• Assignment
Take from the material every line containing the string "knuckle" and copy it.

• Excerpted data
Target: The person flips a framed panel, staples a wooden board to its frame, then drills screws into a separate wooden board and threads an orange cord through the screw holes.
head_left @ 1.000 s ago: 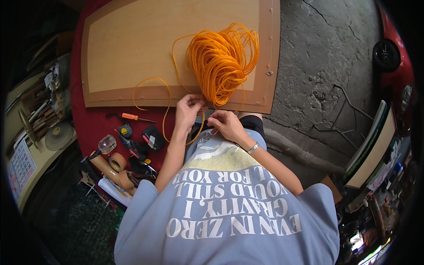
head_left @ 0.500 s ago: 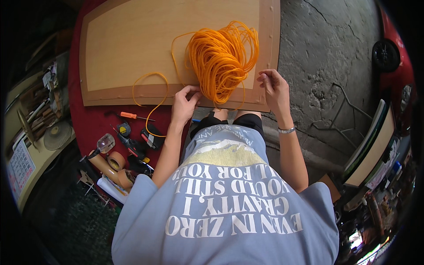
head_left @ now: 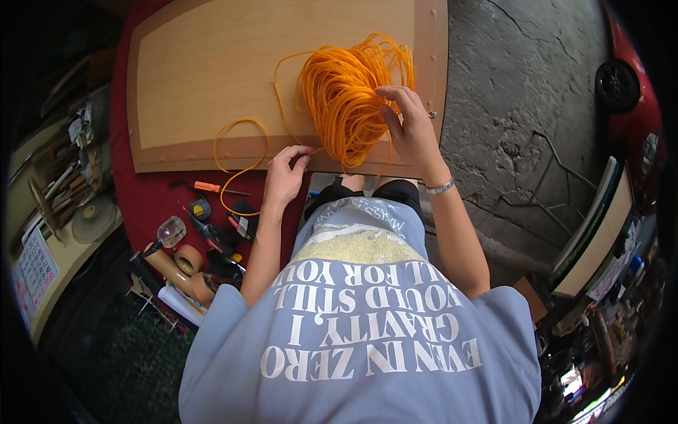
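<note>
A thick, loosely looped bundle of orange cord lies on the wooden panel, near its front right part. At the panel's front edge, my left hand pinches a strand of this cord, which runs from the fingertips to the bundle. A loose length loops over the panel's edge to the left of that hand. My right hand is at the bundle's right side, thumb and fingers apart and curved, the fingertips at the loops. It seems to touch them without closing on any.
Left of my legs, a red cloth bears an orange-handled screwdriver, a tape measure, a power tool and tape rolls. Concrete floor lies to the right, with a metal frame, leaning boards and a red car.
My right hand has moved left, from beside the panel's right edge onto the cord bundle. My left hand has drawn slightly back and left, and the loose cord end has shifted.
</note>
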A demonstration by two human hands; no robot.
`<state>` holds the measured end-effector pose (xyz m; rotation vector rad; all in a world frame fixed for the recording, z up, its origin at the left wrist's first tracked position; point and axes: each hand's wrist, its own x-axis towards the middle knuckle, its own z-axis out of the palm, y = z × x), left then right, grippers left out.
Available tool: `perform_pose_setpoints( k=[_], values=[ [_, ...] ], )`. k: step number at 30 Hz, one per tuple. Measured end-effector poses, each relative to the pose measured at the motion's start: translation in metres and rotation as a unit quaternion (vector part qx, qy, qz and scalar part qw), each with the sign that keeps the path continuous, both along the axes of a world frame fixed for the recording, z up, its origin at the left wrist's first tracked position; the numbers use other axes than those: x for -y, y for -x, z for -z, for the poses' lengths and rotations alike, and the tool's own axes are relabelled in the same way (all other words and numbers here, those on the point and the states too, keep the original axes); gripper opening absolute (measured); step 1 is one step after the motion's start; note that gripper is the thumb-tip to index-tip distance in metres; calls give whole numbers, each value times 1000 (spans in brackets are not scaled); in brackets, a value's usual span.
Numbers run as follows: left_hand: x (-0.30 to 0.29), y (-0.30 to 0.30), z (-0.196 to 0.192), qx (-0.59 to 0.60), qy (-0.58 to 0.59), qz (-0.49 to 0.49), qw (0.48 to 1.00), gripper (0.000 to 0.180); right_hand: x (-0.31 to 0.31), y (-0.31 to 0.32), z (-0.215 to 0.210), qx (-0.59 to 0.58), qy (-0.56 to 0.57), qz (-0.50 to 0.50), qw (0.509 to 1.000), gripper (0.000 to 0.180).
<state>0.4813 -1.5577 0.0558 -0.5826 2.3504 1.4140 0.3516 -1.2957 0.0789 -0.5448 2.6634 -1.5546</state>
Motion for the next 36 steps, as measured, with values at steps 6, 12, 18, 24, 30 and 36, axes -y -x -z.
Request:
perform_pose_setpoints(
  k=[6, 12, 18, 24, 30, 36],
  values=[
    [-4, 5, 8, -37, 17, 30, 999, 22, 1, 19, -8, 156, -10, -47, 987, 15],
    [-4, 4, 7, -35, 8, 19, 999, 21, 0, 29, -14, 231, 6, -121, 965, 18],
    [-8, 4, 3, -31, -14, -22, 999, 18, 6, 34, -20, 272, -16, -123, 954, 18],
    [-16, 2, 0, -1, -99, -108, 989, 18, 9, 38, -22, 179, -59, -194, 963, 16],
    [-23, 3, 4, 0, -137, -124, 983, 18, 12, 37, -29, 288, -49, -149, 945, 15],
    [-21, 3, 11, -46, -124, -113, 985, 18, 11, 34, -25, 234, -65, -118, 963, 13]
  ],
)
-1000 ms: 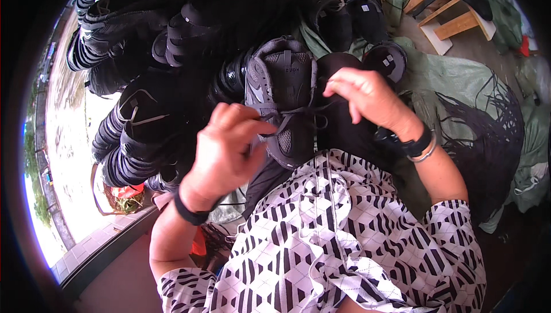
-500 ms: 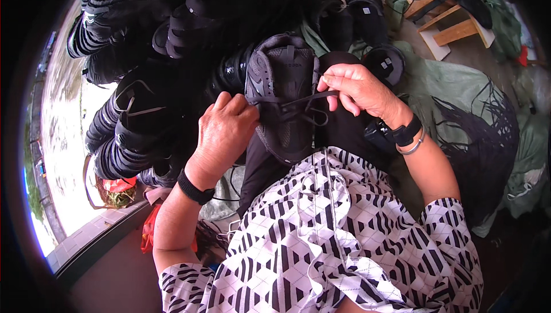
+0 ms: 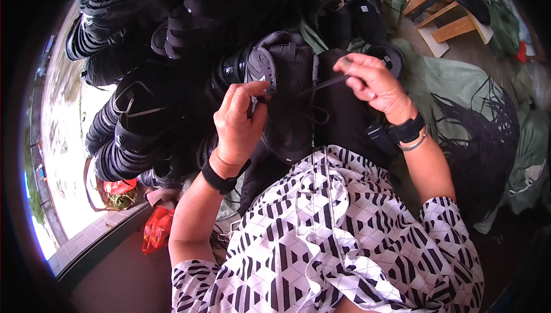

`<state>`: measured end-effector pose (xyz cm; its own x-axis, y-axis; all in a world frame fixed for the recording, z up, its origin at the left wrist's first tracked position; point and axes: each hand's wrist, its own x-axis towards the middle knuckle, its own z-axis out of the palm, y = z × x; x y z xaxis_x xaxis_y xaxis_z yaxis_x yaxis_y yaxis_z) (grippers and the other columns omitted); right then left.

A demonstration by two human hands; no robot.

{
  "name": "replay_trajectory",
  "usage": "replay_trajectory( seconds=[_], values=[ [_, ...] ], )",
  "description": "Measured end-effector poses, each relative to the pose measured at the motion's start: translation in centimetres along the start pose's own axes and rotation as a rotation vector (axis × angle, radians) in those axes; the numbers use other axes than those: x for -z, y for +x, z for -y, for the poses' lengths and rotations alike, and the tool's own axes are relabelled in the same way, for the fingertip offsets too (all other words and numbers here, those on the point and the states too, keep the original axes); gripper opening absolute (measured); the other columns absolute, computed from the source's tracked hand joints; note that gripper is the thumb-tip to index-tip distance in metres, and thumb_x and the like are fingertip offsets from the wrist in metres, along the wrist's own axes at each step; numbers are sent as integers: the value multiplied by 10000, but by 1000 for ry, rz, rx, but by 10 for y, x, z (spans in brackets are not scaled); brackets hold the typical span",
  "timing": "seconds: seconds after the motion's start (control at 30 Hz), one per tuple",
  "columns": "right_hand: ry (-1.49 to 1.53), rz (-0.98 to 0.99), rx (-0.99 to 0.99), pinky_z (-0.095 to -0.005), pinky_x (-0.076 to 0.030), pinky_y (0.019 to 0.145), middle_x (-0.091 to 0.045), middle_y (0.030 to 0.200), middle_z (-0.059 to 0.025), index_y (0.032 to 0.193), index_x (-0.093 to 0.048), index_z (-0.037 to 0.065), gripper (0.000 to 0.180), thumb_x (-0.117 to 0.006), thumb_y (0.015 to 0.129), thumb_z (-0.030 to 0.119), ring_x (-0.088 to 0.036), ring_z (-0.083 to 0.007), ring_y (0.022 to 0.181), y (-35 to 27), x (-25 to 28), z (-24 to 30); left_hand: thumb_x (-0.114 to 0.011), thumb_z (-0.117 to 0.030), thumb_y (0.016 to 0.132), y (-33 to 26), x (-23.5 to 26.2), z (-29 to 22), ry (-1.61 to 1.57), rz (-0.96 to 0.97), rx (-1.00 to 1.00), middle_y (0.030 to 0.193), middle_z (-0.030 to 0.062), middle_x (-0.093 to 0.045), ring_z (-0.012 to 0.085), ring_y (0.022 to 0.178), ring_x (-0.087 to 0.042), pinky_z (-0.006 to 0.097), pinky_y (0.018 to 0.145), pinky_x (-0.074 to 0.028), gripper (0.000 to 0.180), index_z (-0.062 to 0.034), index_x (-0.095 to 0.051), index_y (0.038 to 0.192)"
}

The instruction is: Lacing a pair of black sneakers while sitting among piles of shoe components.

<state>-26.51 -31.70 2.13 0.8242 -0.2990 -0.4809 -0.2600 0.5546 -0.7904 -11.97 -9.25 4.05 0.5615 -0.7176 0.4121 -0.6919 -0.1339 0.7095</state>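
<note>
The dark grey shoe [image 3: 290, 98] lies on my lap, toe pointing away from me, its upper facing up between my two hands. A black lace [image 3: 321, 85] runs taut from the eyelets near the shoe's left edge across to my right. My left hand [image 3: 241, 121] rests against the left side of the shoe, thumb and forefinger pinched together at the eyelet row where the lace starts. My right hand [image 3: 373, 80] is raised just beside the shoe's right edge, fingertips pressed together on the free end of the lace, pulling it out straight. A loop of lace hangs slack lower down on the upper.

Each wrist carries a black band. Below the shoe is my black-and-white patterned shirt [image 3: 338, 238]. Beyond it and to my left are stacked rows of black shoes [image 3: 143, 123]. To my right, a bundle of black laces [image 3: 482, 129] lies on green sacking [image 3: 447, 78], with a wooden frame [image 3: 442, 9] farther off.
</note>
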Motion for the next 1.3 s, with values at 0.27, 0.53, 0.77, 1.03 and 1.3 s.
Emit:
replay_trajectory(
  seconds=[0.27,0.53,0.77,1.03,1.3],
  values=[
    [37,-71,-57,-139,-243,328,-422,561,49,976,-589,39,150,-567,921,177,-322,-3,396,-10,25,-11,-661,6,809,-24,-24,35,-455,3,325,808,-5,-525,73,753,-489,204,690,-415,141,-17,-569,913],
    [-49,-404,43,-173,-312,381,-642,815,-45,1079,-603,57,253,-555,921,249,-483,-52,440,-14,84,-16,-748,-113,773,-34,-18,29,-218,-9,445,739,-1,-465,91,670,-408,218,628,-403,297,-29,-524,949],
    [-465,101,199,-179,-387,423,-689,901,-86,1016,-632,-7,249,-529,934,204,-595,-86,511,-49,-25,-7,-702,-48,786,-39,-3,34,-92,85,324,746,50,-473,145,663,-456,252,616,-416,198,-25,-511,836],
    [-894,55,414,-246,-477,603,-616,771,-61,950,-648,-8,149,-601,885,117,-603,-119,666,-39,-42,-35,-596,-118,902,-21,-3,24,-629,116,601,666,-30,-434,60,557,-417,194,510,-371,118,-62,-492,907],
    [-1060,169,630,-273,-474,610,-564,753,-62,866,-650,33,121,-679,751,14,-597,-161,689,-28,-57,-18,-571,-224,926,24,34,40,-1252,-23,897,634,-68,-420,25,450,-293,186,415,-226,140,-85,-567,949]
  ],
)
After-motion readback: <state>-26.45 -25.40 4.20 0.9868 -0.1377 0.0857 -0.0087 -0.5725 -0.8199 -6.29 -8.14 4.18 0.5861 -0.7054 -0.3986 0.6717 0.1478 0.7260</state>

• Response to this exercise
`<state>` holds the measured end-effector pose (xyz m; rotation vector rad; all in a world frame fixed for the recording, z up, its origin at the left wrist's first tracked position; point and axes: each hand's wrist, its own x-axis towards the middle knuckle, its own z-axis out of the palm, y = z × x), left then right, grippers left out.
`<state>`: measured end-effector pose (xyz cm; its own x-axis, y-axis; all in a world frame fixed for the recording, z up, its origin at the left wrist's first tracked position; point and axes: each hand's wrist, its own x-axis towards the middle knuckle, its own z-axis out of the palm, y = z × x; x y z xaxis_x xaxis_y xaxis_z yaxis_x yaxis_y yaxis_z) (grippers and the other columns omitted); right then left.

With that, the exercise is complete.